- _WORK ITEM_
Give the listing back in full, exactly as written, with the pictures removed.

- _MATERIAL PROVIDED_

_____

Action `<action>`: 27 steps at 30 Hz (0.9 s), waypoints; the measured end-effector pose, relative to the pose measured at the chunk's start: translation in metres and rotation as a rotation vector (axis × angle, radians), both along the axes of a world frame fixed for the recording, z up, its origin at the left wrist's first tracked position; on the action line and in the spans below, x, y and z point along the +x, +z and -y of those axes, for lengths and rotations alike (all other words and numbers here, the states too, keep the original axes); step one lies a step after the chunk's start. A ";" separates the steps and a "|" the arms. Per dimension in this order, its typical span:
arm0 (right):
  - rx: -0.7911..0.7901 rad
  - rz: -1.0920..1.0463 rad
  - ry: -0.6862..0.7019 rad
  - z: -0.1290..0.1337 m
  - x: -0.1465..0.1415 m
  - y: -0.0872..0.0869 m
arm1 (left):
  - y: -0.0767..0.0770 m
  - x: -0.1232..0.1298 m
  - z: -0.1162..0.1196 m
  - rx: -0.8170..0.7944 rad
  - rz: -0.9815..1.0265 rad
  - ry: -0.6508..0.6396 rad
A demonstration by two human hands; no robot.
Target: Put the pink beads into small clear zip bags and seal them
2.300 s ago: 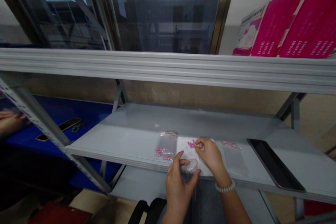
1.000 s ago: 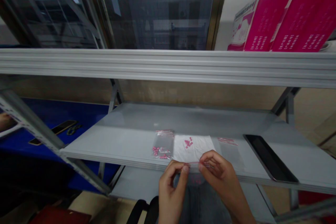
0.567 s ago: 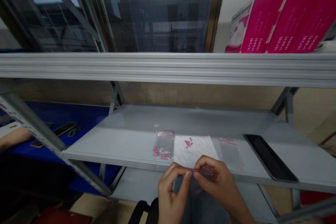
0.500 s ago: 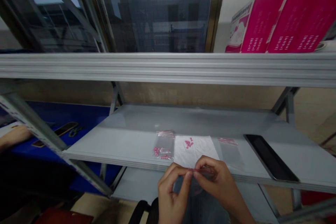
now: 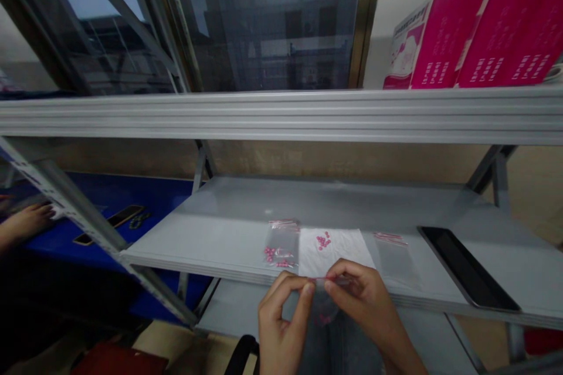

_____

- _ANSWER SECTION_
Action `<action>`: 27 steps at 30 Hz (0.9 s), waypoints; the measured end-effector pose, relative to the pose measured at the chunk's start: translation in metres and rotation as a rotation vector (axis × angle, radians), both along the axes of a world frame fixed for the recording, z up, its origin at the left wrist's first tracked position; on the action line and in the spans below, x, y and z point along the +x, +z and -y of those axes, for lengths and rotations alike (all other words and numbers here, the states too, keep the original axes); step one lies a step after the chunk's start. A ";" separates the steps and a "|" the arms. Per dimension in this order, its typical span:
arm0 (right):
  - rx: -0.7911..0.7901 rad
  - rz: -1.0920..1.0463 rad
  - ry: -0.6862..0.7019 rad
  - z: -0.1290..0.1337 m
  - x: -0.1465..0.1415 m
  - y: -0.0872..0.0869 m
arm1 (left):
  - y: -0.0767..0.0770 m
  - x: -0.1232..0.1298 m
  - z: -0.1162..0.1196 m
  - rx: -0.8170..0.7944 rad
  - rz: -0.9815..1.0265 rad
  - ry: -0.6508..0.6396 rad
A demonstration by two human hands; no robot.
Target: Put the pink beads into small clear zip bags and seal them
2.300 s ago: 
1.000 s ago: 
0.567 s ago: 
0.500 s ago: 
now: 

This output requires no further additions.